PROMPT — Return the data below unchanged, without images.

##############################

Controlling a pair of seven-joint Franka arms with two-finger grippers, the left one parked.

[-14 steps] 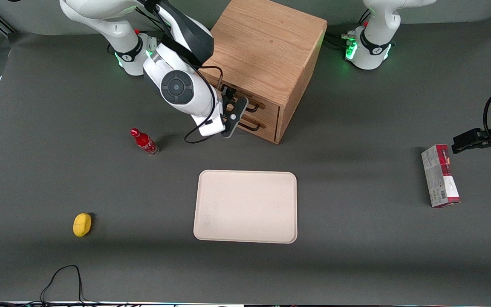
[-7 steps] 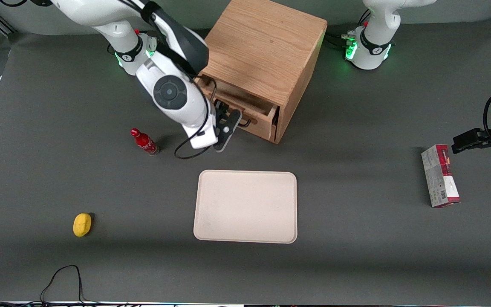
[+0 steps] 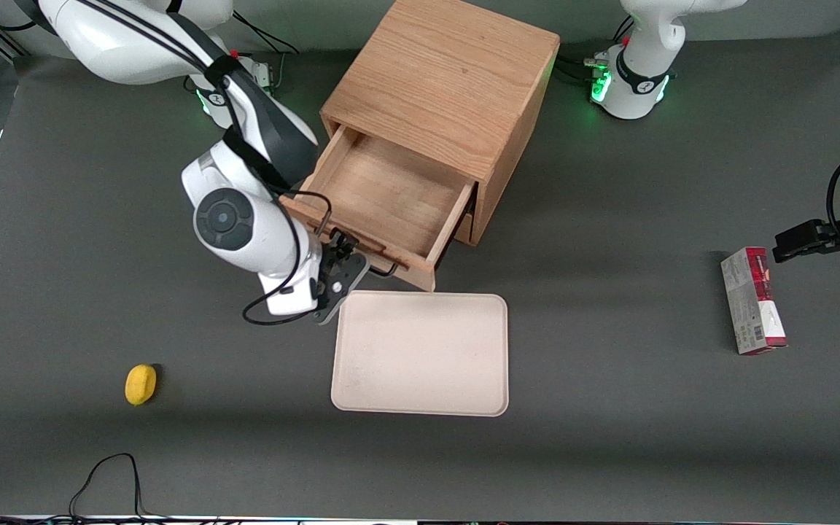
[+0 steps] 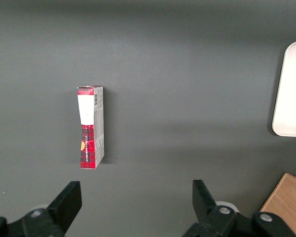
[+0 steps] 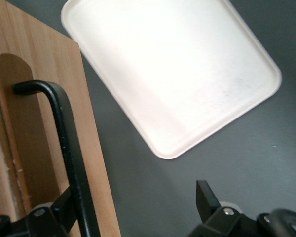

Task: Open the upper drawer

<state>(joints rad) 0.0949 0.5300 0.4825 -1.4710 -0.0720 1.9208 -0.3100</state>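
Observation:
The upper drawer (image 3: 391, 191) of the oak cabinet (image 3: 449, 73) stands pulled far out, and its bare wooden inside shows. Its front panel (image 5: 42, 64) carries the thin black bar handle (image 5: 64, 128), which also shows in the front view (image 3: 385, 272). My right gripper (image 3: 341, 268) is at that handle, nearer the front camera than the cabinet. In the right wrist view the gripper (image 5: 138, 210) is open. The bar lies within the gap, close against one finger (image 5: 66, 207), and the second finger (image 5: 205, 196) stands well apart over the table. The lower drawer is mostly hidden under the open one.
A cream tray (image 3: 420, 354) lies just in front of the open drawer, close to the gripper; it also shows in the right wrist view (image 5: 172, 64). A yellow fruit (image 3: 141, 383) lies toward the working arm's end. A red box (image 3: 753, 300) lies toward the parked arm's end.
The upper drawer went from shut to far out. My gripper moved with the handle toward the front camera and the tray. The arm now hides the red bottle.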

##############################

SOLUTION —
Controlling a pair of seven-joint Franka arms with two-finger grippers, the left one parked.

[-14 steps] 
[-7 steps] 
[+0 steps] 
[+0 steps] 
[+0 steps] 

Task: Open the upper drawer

<state>(joints rad) 0.0949 0.5300 0.4825 -1.4710 -0.0720 1.9208 -0.3100</state>
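Observation:
The upper drawer (image 3: 391, 191) of the oak cabinet (image 3: 449, 73) stands pulled far out, and its bare wooden inside shows. Its front panel (image 5: 42, 64) carries the thin black bar handle (image 5: 64, 128), which also shows in the front view (image 3: 385, 272). My right gripper (image 3: 341, 268) is at that handle, nearer the front camera than the cabinet. In the right wrist view the gripper (image 5: 138, 210) is open. The bar lies within the gap, close against one finger (image 5: 66, 207), and the second finger (image 5: 205, 196) stands well apart over the table. The lower drawer is mostly hidden under the open one.
A cream tray (image 3: 420, 354) lies just in front of the open drawer, close to the gripper; it also shows in the right wrist view (image 5: 172, 64). A yellow fruit (image 3: 141, 383) lies toward the working arm's end. A red box (image 3: 753, 300) lies toward the parked arm's end.
The upper drawer went from shut to far out. My gripper moved with the handle toward the front camera and the tray. The arm now hides the red bottle.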

The required output has now been supplied.